In rare cases, we subdomain for greater clarity and organization in Blip, especially with respect to level collection. For example, with repl and repl.lag a user might want to collect repl.lag frequently (every second) but collect repl info more slowly. If these two were one domain, it would be less clear in the plan and more difficult to code in the collector:

rep_lag:
  freq: 1s
  collect:
    repl:
      options:
        source-role: "east"
      metrics:
        - lag

repl_info:
  freq: 30s
  collect:
    repl:
      metrics:
        - running

That plan is valid, it’s more difficult to code in a single collector given totally different work (and options) at different levels. While collectors must handle different metrics at different levels, it’s usually the same work, which makes coding the collector easier. Also, the plan is less clear since it’s the same domain but configured differently.

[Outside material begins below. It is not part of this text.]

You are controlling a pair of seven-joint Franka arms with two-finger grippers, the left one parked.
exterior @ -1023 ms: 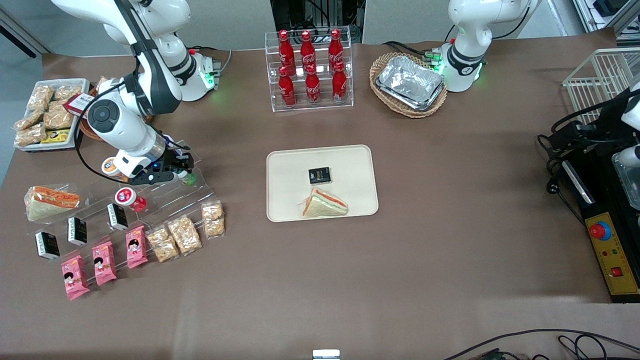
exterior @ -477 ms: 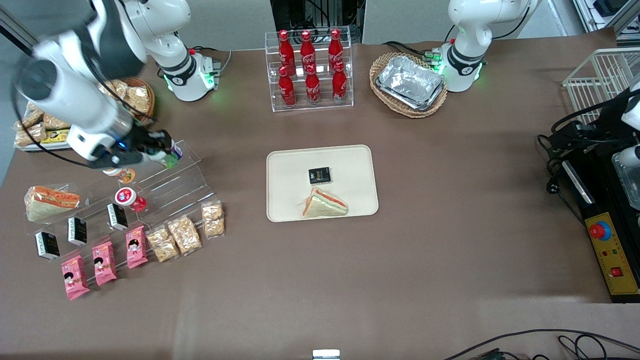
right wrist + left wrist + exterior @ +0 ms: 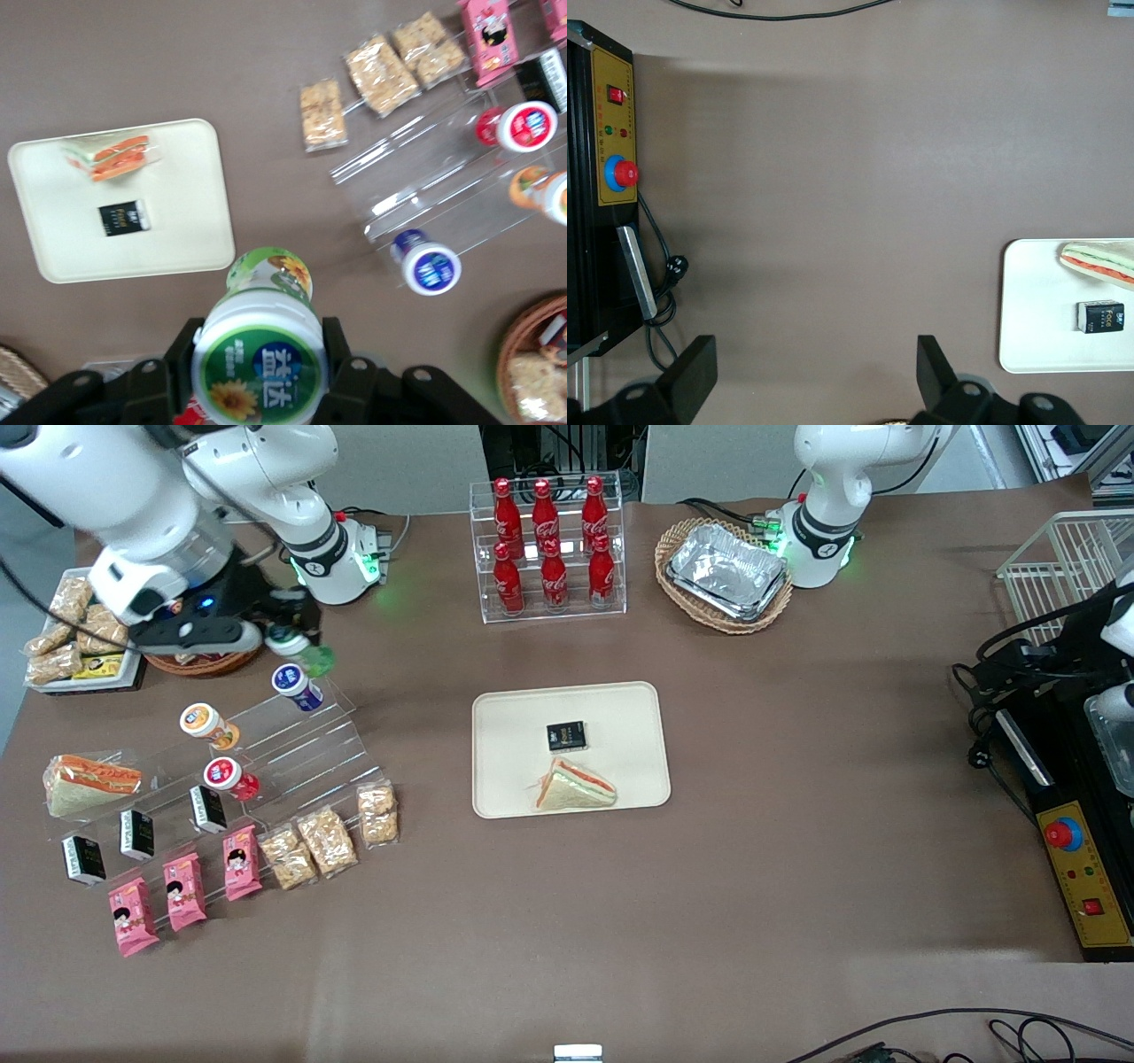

By contrast, separate domains makes it easier to develop, test, explain, and use each:

repl collects metrics from SHOW REPLICA STATUS
repl.lag measures and collects replication lag from Blip heartbeat

We subdomain for Blip organization judiciously. If you’re making a custom collector that you want to merge upstream (into public Blip), be sure to file an issue and discuss with us first.

Metric Names

MySQL Metrics

Blip reports MySQL metric names as-is (no renaming) so that what you see in MySQL is what you get in Blip. The only modification Blip makes is lowercasing MySQL metric names for consistency because in MySQL they’re inconsistent:

Foo_bar (most common)
Foo_Bar (replica status)
foo_bar (InnoDB metrics)

If your collector only reports MySQL metrics, then just strings.ToLower() the name as-is from MySQL.

Derived Metrics

If your collector creates and reports derived metrics, then there are three requirements for naming:

Only snake_case
Always lowercase
No prefixes or suffixes

A fully-qualified metric name includes a domain: status.global.threads_running. The metric name is always the last field (split on .).

Code

Example https://github.com/cashapp/blip/tree/main/examples/integrate shows how to create a custom metrics collector for domain “foo”. The high-level work is:

Implement blip.Collector and blip.CollectorFactory
Register the domain/collector by calling metrics.Register(myFactory, "foo")
Use the domain in a plan:

level:
  collect:
    foo: # Custom domain/collector
      metrics:
        - whatever

Long-running

As of Blip v1.2.0, long-running collectors are possible using one of two approaches:

Background thread
ErrMore

But first, it’s important to know that when Collect is called, it’s passed a context (ctx) called the collector max runtime (CMR). The CMR duration is set to the configured level frequency (as set be the user in the plan). A collector must stop running when the CMR context is cancelled.

Background Thread

A collector can run background threads (goroutine) to do anything between and during calls to Collect. Then, when Collect is called, the collector quickly returns the latest value(s).

Using this method, the collector should return a cleanup function (callback) from Prepare. Blip calls collector cleanup functions if/when a monitor is stopped or restarted.

ErrMore

If Collect returns ErrMore (with or without values), Blip keeps calling Collect until the collector stops returning ErrMore or its CMR expires. A collector can run for awhile (within its CMR) by returning ErrMore to signal that it has more values to report.

When used, the second and subsequent calls to Collect have zero value arguments: nil context and empty string for level name. A collector should expect this since it happens only if the collector previously returned ErrMore.